▶ [Description of the task]: Set each line of the material below down word for word, from the first through the line that holds "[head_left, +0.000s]", but not the pictures.

(Material provided)

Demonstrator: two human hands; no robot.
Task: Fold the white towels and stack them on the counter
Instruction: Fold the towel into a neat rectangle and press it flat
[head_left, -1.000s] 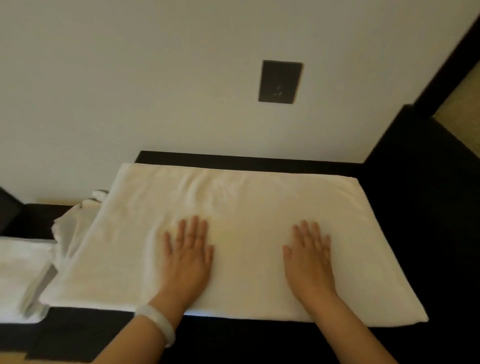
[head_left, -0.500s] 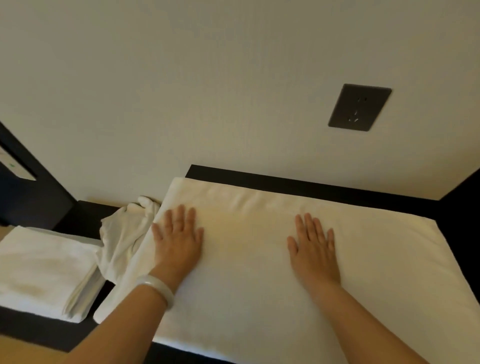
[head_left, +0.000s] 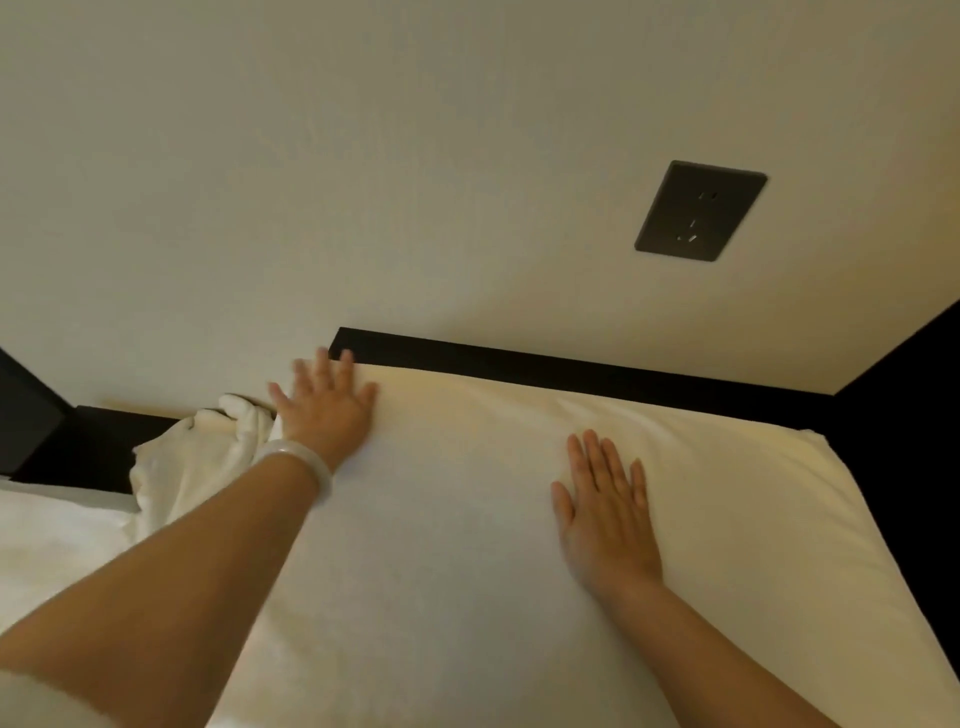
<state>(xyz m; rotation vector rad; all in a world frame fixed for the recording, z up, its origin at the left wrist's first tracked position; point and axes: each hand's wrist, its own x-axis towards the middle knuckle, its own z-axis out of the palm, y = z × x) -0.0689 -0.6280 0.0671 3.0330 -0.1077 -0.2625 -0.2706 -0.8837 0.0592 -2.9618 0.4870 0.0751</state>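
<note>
At the very bottom left corner a pale blur (head_left: 31, 701) shows, too soft to say what it is. Just past it both bare forearms reach out over the big towel (head_left: 467, 597), a broad white slab that lies flat on the bench (head_left: 571, 369) and covers nearly all of it; its near edge runs out of view at the bottom. The right hand (head_left: 605, 512) lies palm down on this towel, right of the middle, fingers straight and close together, pressing flat. On the left wrist sits a pale bracelet (head_left: 304, 465), and beyond it the left hand (head_left: 324, 410) is laid flat on the towel's far left corner, fingers spread; the fingertips are smeared with blur where they reach the far edge. Just beside that hand, to the left, a crumpled towel (head_left: 208, 452) is bunched against the big one, the forearm hiding its near part. Left of that lies a flat towel (head_left: 47, 540), cut off by the frame edge, its folds not to be made out. Of the bench only a dark strip along the wall (head_left: 363, 182) and a dark stretch at the right show. A dark block (head_left: 26, 415) at the far left is half out of view. Up on the wall is a dark socket (head_left: 700, 210).
</note>
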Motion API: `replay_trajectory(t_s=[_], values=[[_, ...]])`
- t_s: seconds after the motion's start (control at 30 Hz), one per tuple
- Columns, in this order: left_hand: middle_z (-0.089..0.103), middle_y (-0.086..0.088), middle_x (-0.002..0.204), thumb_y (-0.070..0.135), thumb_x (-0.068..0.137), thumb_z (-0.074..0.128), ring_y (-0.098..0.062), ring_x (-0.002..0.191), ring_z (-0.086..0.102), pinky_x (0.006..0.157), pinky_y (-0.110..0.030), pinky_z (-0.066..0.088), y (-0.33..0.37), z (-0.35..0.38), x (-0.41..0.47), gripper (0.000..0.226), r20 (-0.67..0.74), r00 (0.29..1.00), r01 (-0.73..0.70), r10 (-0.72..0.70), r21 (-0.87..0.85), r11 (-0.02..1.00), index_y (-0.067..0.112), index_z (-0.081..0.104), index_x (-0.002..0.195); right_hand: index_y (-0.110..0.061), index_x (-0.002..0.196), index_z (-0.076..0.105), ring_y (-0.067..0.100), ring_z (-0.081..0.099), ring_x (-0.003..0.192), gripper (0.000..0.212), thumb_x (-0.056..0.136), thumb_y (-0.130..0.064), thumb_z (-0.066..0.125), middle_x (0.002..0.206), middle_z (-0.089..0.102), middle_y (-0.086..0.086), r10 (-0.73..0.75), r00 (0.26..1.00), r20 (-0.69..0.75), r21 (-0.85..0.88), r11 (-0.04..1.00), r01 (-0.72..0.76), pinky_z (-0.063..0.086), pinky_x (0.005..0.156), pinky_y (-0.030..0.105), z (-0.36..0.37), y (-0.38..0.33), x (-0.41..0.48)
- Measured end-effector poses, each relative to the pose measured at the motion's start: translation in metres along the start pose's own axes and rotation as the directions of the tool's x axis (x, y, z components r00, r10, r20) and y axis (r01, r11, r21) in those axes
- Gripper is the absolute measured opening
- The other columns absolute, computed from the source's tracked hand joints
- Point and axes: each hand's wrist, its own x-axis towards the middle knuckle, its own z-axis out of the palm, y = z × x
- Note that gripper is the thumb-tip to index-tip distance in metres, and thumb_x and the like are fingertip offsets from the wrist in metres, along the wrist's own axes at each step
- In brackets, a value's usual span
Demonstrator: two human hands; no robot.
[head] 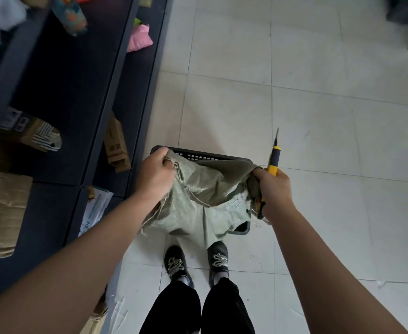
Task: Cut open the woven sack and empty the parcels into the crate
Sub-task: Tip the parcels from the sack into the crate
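**Sack held open over crate, knife blade up**

A person is standing on the pale tiled floor (pixel 318 112), holding a green woven sack (pixel 198 196) over a black slotted crate (pixel 199 155) at the centre of the frame. The left hand (pixel 156 173) is clenching the sack's left corner in curled fingers. The right hand (pixel 274 186) is gripping the bunched right corner together with a yellow-and-black utility knife (pixel 274 160). The sack's top edge is stretching left to right between the two fists, and its body is hanging toward the bottom of the frame, draping over the crate's near rim above the person's dark shoes (pixel 176 263). The knife's long axis is running almost straight up the frame, its bare blade pointing to the top edge. Dark shelving (pixel 77 92) is filling the left side, carrying cardboard boxes (pixel 116 145) and a pink parcel (pixel 139 38).
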Motion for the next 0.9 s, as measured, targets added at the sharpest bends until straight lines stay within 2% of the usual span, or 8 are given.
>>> replay_trajectory(t_s=[0.1,0.27,0.43,0.53,0.6,0.67,0.8,0.9], values=[[0.049,-0.020,0.070,0.006,0.092,0.041,-0.020,0.057,0.041,0.055,-0.035,0.031,0.023,-0.015,-0.002,0.014,-0.029,0.998,-0.052,0.049,-0.116,0.992,-0.003,0.052,0.091,-0.017,0.072,0.054,0.020,0.045,0.049,0.015,0.080,-0.016,0.067,0.056,0.050,0.004,0.014,0.992,0.122,0.022,1.000,-0.017,0.039,0.051,0.026,-0.016,-0.019,-0.013],[0.039,0.001,0.055,0.006,0.091,0.047,-0.007,0.042,0.031,0.042,-0.025,0.024,0.071,-0.046,-0.010,0.017,-0.040,0.988,-0.154,0.150,-0.156,0.976,0.000,0.053,0.076,-0.013,0.078,0.057,0.022,0.050,0.050,0.016,0.073,-0.017,0.072,0.056,0.054,0.007,0.014,0.979,0.204,0.069,0.997,-0.029,0.042,0.054,0.031,-0.037,-0.048,-0.038],[0.055,-0.019,0.063,0.014,0.087,0.059,-0.015,0.056,0.043,0.055,-0.027,0.032,0.112,-0.077,-0.012,0.018,-0.077,0.952,-0.305,0.296,-0.188,0.934,0.002,0.065,0.075,-0.010,0.082,0.059,0.027,0.058,0.059,0.008,0.078,-0.011,0.066,0.066,0.060,0.011,-0.083,0.955,0.285,0.148,0.988,0.041,0.048,0.058,0.033,-0.049,-0.076,-0.058],[0.062,0.007,0.060,0.019,0.085,0.065,-0.011,0.058,0.054,0.056,-0.026,0.042,0.131,-0.084,-0.015,0.015,0.057,0.938,-0.329,0.341,-0.157,0.931,0.017,0.072,0.072,-0.008,0.088,0.061,0.028,0.063,0.066,0.021,0.076,-0.017,0.075,0.074,0.064,0.013,-0.180,0.918,0.354,0.198,0.974,0.114,0.051,0.059,0.036,-0.054,-0.088,-0.066],[0.074,0.001,0.080,0.020,0.084,0.066,-0.017,0.079,0.067,0.075,-0.032,0.053,0.136,-0.079,-0.015,0.011,0.205,0.931,-0.293,0.301,-0.073,0.953,0.016,0.076,0.085,-0.008,0.094,0.062,0.030,0.068,0.075,0.043,0.065,-0.030,0.085,0.084,0.070,0.015,-0.181,0.900,0.397,0.174,0.977,0.120,0.054,0.065,0.038,-0.053,-0.090,-0.071],[0.074,-0.007,0.091,0.017,0.085,0.065,-0.020,0.088,0.067,0.078,-0.029,0.052,0.137,-0.069,-0.017,0.015,0.299,0.917,-0.274,0.263,-0.006,0.962,0.011,0.076,0.094,-0.010,0.101,0.064,0.032,0.072,0.085,0.056,0.056,-0.034,0.086,0.096,0.073,0.017,-0.149,0.888,0.434,0.105,0.988,0.115,0.058,0.073,0.042,-0.047,-0.088,-0.077],[0.074,-0.006,0.086,0.011,0.084,0.063,-0.018,0.082,0.067,0.075,-0.030,0.051,0.142,-0.049,-0.028,0.014,0.368,0.893,-0.257,0.259,-0.054,0.965,0.009,0.076,0.090,-0.011,0.105,0.069,0.039,0.071,0.092,0.050,0.061,-0.023,0.090,0.101,0.073,0.022,-0.125,0.877,0.463,-0.017,0.989,0.150,0.055,0.088,0.056,-0.026,-0.075,-0.089],[0.069,0.001,0.076,0.010,0.082,0.067,-0.014,0.077,0.063,0.076,-0.031,0.049,0.145,-0.042,-0.033,0.010,0.377,0.888,-0.234,0.264,-0.126,0.964,0.014,0.076,0.086,-0.001,0.088,0.066,0.028,0.063,0.075,0.024,0.071,-0.011,0.079,0.082,0.069,0.020,-0.152,0.892,0.427,-0.058,0.979,0.194,0.052,0.071,0.042,-0.015,-0.073,-0.089]])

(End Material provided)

▶ [Expected answer]:
Demonstrator: two human hands; no robot.
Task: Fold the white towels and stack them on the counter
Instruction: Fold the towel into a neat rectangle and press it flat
[head_left, -1.000s] 
[head_left, -0.500s] 
[head_left, +0.000s] 

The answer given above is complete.